# Python Version on Mac
- Jupyter lab should start with same python , that is used by Apache Spark
- For mac, you can do the below (if you are using brew) - All versions go into /usr/local/Cellar directory
    - brew unlink python@3.9
    - brew unlink python@3.8
    - brew link --force python@3.9
- If jupyterlab somehow picks up 3.9 (though you did above),uninstall jupyterlab and re-install again (FYI. jupyterlab fails to start with 3.7 with traitlets error, then `pip3 install jupyter_server==1.13.1` & `pip3 install jupyter_client==7.1.0` from command line.

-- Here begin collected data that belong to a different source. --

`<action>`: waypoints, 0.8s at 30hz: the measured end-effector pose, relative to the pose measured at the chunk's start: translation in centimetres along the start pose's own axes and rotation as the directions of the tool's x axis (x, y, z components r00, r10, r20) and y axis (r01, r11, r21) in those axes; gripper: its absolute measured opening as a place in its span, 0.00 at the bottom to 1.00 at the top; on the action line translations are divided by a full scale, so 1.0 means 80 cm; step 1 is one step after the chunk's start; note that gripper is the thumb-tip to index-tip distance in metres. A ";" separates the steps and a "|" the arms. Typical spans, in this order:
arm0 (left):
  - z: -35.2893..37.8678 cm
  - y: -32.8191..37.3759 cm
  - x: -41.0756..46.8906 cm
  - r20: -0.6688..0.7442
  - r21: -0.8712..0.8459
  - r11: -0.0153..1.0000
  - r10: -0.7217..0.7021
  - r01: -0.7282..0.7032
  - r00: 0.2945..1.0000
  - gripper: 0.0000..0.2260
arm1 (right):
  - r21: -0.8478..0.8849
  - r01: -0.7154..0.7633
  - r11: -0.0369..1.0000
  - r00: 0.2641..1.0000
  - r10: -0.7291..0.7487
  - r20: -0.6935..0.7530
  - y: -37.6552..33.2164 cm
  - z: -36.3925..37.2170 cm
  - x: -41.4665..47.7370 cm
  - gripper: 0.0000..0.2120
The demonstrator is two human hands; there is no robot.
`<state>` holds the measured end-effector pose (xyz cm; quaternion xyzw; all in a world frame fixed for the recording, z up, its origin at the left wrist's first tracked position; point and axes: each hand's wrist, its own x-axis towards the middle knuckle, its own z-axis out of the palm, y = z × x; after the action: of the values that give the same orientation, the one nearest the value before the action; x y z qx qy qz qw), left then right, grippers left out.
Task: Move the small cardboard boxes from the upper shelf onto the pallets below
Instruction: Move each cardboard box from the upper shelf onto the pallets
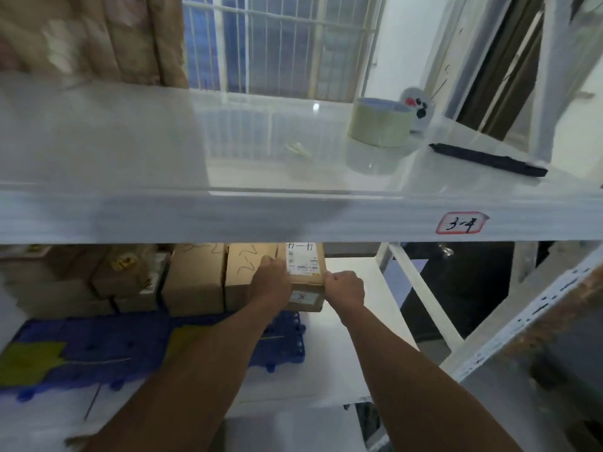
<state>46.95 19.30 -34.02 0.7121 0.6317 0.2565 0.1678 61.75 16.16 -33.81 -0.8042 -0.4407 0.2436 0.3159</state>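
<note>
Both hands were clamped on it: the left hand (270,280) curled round the left side of the small cardboard box (305,272), the right hand (345,287) gripping its right edge. The box sat just below the shelf (228,216), label up, against the row of boxes (192,278) under the shelf, at the blue pallet's (130,340) right end. Resting or lifted, hard to tell. On the shelf lay a tape roll (380,122) and a slim black tool (486,159).
</note>
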 end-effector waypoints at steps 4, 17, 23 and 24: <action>0.023 -0.011 0.002 -0.017 0.076 0.997 0.019 -0.018 1.000 0.09 | -0.004 -0.032 0.999 0.998 0.033 0.057 0.013 0.013 0.020 0.20; 0.036 -0.036 0.006 -0.045 0.303 0.951 0.080 -0.062 0.996 0.11 | -0.009 -0.014 1.000 0.995 0.014 0.096 0.022 0.045 0.051 0.19; 0.032 -0.043 0.008 -0.054 0.302 0.952 0.061 -0.042 0.997 0.11 | -0.012 0.022 1.000 0.995 -0.021 0.096 0.018 0.056 0.052 0.20; 0.031 -0.045 0.008 -0.055 0.299 0.953 0.057 -0.038 0.997 0.11 | -0.016 0.027 0.999 0.995 -0.026 0.094 0.018 0.058 0.052 0.21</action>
<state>45.53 20.68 -37.95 0.7359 0.6506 0.1847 0.0325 61.48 20.50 -38.46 -0.7887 -0.4678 0.2730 0.2909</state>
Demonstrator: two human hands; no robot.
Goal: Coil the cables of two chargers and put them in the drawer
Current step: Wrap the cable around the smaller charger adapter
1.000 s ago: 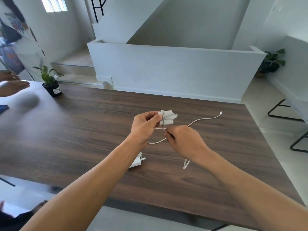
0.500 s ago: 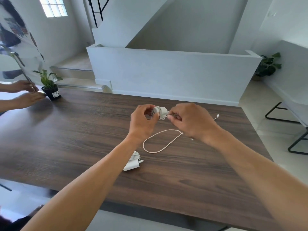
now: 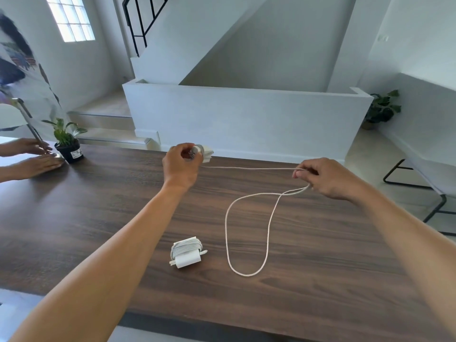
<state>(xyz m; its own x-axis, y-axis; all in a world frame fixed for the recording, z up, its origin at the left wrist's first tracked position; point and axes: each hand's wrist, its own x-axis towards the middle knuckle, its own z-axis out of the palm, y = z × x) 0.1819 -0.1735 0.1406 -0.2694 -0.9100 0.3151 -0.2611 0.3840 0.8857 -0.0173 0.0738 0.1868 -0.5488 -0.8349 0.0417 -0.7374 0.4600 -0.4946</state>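
Note:
My left hand [image 3: 181, 164] grips a white charger block [image 3: 203, 153] above the far side of the dark wooden table [image 3: 98, 206]. Its white cable [image 3: 246, 168] runs taut to the right into my right hand [image 3: 325, 176], which pinches it. From that hand a long loop of the same cable [image 3: 228, 243] lies on the table. A second white charger [image 3: 186, 253], its cable wound tightly around the block, rests on the table near the front, below my left forearm. No drawer is in view.
A small potted plant [image 3: 67, 144] stands at the table's far left. Beside it another person's two hands [image 3: 37, 156] rest on the table. Black chair legs [image 3: 419, 188] stand to the right of the table. A low white wall runs behind.
My hands, close together at the charger before, have pulled apart. My right hand moved right, drawing the cable out straight, and the loop on the table grew longer.

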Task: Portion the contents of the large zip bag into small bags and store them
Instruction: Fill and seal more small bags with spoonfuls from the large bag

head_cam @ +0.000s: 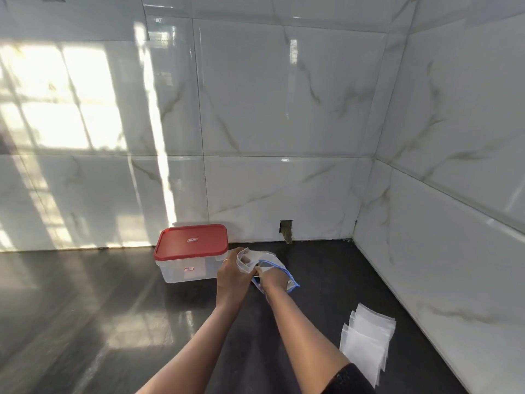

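Observation:
The large zip bag (279, 269), clear with a blue zip edge, lies on the dark counter (113, 308) near the back wall. My right hand (273, 278) is pushed into its mouth, fingers hidden inside. My left hand (231, 275) holds a small clear bag (243, 261) open just left of the large bag's mouth, pinching its rim. What lies inside either bag cannot be made out. A clear storage box with a red lid (191, 253) stands shut just left of my hands.
A stack of several small clear bags (366, 339) lies on the counter at the right, close to the side wall. Marble-look tiled walls close off the back and right. A small hole (286, 230) sits in the back wall at counter level.

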The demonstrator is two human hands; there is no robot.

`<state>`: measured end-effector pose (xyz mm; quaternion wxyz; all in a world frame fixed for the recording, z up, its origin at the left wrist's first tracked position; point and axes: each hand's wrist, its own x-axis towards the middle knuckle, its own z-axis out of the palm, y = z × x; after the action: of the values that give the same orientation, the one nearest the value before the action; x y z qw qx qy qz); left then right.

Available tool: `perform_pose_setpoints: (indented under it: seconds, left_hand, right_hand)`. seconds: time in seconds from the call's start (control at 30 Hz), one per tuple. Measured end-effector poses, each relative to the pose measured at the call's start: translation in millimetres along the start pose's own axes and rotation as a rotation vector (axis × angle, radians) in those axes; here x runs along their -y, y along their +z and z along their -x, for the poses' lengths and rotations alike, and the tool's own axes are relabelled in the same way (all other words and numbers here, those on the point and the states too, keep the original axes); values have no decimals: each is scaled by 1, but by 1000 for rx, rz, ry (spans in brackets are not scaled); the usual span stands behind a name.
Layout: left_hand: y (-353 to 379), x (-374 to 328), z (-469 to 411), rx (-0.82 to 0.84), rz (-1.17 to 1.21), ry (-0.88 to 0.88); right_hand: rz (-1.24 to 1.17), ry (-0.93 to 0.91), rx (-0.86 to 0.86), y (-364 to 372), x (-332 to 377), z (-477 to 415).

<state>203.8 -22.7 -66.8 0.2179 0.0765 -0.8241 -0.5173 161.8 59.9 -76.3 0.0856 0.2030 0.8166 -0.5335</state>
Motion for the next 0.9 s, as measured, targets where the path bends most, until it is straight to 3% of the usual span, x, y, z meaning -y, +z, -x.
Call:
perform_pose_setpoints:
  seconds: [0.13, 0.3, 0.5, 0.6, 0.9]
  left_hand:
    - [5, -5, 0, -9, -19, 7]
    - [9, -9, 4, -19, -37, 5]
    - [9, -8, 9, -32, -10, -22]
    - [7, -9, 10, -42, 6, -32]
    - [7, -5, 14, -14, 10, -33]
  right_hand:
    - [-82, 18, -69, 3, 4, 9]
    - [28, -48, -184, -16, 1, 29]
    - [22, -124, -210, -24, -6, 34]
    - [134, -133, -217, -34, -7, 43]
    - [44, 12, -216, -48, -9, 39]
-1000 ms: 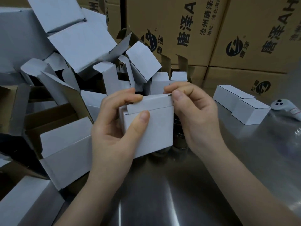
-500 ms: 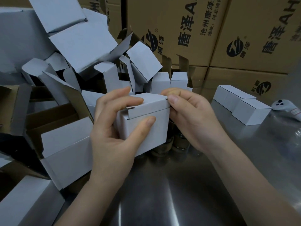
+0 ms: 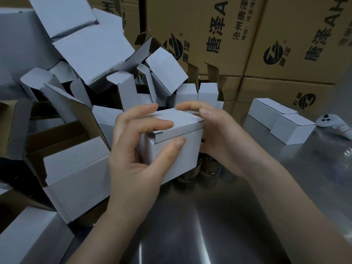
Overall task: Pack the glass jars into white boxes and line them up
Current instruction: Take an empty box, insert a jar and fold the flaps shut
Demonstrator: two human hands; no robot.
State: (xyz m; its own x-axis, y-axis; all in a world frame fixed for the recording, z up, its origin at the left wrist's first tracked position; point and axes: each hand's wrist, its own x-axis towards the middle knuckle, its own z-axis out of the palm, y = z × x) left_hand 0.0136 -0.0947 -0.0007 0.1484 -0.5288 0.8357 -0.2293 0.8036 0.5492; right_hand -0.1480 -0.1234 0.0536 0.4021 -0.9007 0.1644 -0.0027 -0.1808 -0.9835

After this jupyterlab starts fine

# Start Spark Cluster
- From `$SPARK_HOME/bin` execute `./sbin/start-all.sh`. More [options](https://spark.apache.org/docs/latest/spark-standalone.html) for passing parameters

In [None]:
# The whole folder for apache-spark is downloaded to site-packages folder , if you are interested to know 
# https://spark.apache.org/docs/latest/api/python/getting_started/install.html
!pip3 install pyspark==3.3.0
!pip3 install openpyxl==3.0.9
# !pip3 install pyspark[pandas_on_spark] - If this errors, just install it from shell command

In [7]:
# Below variables are to be set in the shell profile
# export SPARK_HOME=/Users/pmacharl/spark-3.3.0-bin-hadoop3
# export PATH=$PATH:$SPARK_HOME/bin
# export PYSPARK_SUBMIT_ARGS="pyspark-shell"
# export PYSPARK_DRIVER_PYTHON=/usr/local/bin/python3
# export PYSPARK_PYTHON=/usr/local/bin/python3
# export PYARROW_IGNORE_TIMEZONE=1

In [1]:
from pyspark.sql import SparkSession
from pyspark.conf import SparkConf

In [8]:
# https://spark.apache.org/docs/latest/api/python/pyspark.html#pyspark.SparkConf
config = SparkConf()
config.set("spark.driver.memory", "2g")
config.set("spark.executor.memory", "1g")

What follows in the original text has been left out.